## [EXERCISE REQUIREMENTS]
Lines from the line with "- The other" to the line with "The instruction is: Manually" in the entries below, and only those, must be output exactly, with both ends included.

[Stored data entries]
* * * * * * *

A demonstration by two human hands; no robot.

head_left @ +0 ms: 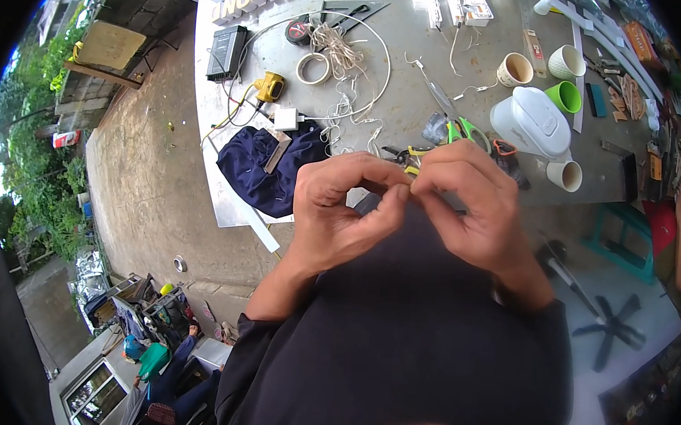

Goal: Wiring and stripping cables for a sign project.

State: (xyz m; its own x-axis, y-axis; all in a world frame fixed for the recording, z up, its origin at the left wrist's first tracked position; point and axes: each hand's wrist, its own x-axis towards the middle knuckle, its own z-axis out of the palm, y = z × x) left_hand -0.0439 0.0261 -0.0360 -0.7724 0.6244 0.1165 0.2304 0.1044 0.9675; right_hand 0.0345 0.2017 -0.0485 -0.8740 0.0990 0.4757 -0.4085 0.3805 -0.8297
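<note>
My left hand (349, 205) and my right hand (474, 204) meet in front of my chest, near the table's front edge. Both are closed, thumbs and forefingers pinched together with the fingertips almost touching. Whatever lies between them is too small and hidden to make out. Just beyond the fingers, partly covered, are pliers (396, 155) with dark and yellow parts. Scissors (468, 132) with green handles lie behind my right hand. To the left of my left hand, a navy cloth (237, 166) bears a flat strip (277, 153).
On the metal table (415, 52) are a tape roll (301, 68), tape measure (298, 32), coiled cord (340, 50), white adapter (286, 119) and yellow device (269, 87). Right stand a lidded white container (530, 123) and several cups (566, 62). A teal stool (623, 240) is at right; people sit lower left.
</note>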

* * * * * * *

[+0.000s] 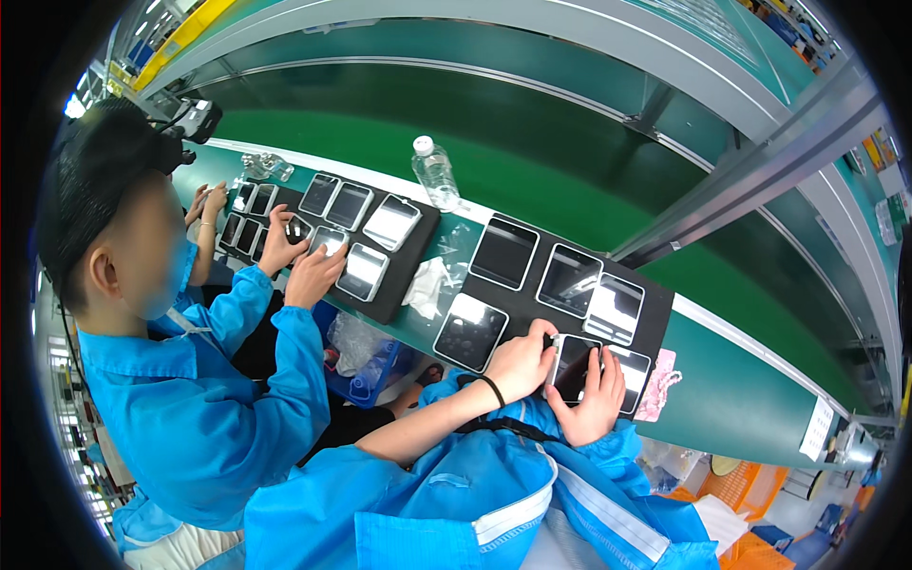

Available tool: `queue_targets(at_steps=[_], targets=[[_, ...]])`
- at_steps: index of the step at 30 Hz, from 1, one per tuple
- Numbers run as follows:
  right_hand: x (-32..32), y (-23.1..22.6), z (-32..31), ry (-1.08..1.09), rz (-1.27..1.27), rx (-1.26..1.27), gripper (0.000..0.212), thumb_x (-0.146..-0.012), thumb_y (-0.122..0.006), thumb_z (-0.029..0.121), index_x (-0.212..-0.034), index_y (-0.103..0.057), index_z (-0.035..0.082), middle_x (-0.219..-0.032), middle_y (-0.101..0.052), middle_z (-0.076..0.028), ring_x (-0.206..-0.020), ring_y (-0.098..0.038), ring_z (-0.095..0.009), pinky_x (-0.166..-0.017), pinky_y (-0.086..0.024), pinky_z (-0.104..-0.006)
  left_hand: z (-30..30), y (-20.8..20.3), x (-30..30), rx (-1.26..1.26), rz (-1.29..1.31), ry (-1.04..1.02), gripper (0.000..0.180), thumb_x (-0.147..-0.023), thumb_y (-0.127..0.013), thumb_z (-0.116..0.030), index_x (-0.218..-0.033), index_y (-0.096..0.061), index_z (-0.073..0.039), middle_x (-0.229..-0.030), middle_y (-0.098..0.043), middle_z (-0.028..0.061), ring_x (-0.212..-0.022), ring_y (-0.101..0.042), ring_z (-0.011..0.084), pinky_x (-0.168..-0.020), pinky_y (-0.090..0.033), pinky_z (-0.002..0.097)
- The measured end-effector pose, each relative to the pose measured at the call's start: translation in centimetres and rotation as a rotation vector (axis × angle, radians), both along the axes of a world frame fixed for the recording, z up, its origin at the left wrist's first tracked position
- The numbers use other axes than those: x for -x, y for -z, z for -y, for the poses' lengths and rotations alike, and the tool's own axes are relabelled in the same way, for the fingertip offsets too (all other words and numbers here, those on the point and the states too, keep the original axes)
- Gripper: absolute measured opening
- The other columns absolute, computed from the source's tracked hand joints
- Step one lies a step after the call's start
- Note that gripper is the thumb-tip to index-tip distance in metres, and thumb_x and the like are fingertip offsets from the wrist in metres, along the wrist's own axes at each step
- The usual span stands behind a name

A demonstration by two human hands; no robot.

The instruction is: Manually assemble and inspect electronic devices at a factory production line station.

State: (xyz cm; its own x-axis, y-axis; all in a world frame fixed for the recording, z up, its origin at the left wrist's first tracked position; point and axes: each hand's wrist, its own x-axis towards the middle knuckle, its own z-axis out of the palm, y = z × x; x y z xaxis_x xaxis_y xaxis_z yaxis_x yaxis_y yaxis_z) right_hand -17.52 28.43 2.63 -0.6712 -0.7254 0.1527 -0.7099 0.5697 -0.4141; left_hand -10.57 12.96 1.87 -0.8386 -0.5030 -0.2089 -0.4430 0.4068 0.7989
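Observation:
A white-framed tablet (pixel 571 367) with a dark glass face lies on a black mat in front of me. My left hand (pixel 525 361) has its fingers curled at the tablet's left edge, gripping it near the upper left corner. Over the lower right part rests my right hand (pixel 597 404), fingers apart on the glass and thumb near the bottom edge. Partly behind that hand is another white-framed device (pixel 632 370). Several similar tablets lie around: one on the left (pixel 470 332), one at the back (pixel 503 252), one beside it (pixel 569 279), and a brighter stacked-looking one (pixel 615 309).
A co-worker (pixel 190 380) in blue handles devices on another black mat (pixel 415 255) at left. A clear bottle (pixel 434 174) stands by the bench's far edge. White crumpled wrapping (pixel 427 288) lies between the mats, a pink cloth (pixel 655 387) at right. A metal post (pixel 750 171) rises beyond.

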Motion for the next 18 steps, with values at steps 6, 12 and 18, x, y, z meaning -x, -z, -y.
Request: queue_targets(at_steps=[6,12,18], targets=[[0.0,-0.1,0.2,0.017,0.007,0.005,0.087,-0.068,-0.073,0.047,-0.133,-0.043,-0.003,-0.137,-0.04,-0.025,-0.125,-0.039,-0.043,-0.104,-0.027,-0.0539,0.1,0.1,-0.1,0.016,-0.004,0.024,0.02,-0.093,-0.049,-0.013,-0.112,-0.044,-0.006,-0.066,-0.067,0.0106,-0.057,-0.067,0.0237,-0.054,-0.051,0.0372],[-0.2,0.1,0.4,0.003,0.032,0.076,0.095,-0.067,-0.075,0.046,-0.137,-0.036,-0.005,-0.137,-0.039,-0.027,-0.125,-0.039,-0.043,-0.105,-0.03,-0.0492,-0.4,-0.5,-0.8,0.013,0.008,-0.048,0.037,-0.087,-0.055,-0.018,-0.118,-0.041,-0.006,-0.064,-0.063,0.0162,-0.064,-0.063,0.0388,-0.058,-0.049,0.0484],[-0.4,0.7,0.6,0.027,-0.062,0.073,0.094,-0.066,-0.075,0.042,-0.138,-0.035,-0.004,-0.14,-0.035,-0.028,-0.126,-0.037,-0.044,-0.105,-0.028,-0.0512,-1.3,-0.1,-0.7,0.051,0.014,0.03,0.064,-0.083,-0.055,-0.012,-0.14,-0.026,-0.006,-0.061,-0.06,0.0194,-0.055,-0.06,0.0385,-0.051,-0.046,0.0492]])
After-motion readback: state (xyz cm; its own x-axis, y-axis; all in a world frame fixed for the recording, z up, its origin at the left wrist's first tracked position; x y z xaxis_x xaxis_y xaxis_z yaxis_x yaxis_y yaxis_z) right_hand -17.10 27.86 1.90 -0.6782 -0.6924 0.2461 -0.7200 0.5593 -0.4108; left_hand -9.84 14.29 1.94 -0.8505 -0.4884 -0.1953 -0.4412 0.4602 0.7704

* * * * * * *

## [FINAL ANSWER]
- The other columns absolute, computed from the source's tracked hand joints
- Step one lies a step after the call's start
- Note that gripper is the thumb-tip to index-tip distance in metres, and thumb_x and the like are fingertip offsets from the wrist in metres, along the wrist's own axes at each step
- The usual span stands behind a name

A demonstration by two human hands; no robot.

The instruction is: Manually assemble and inspect electronic devices at a factory production line station.

This output requires nothing further.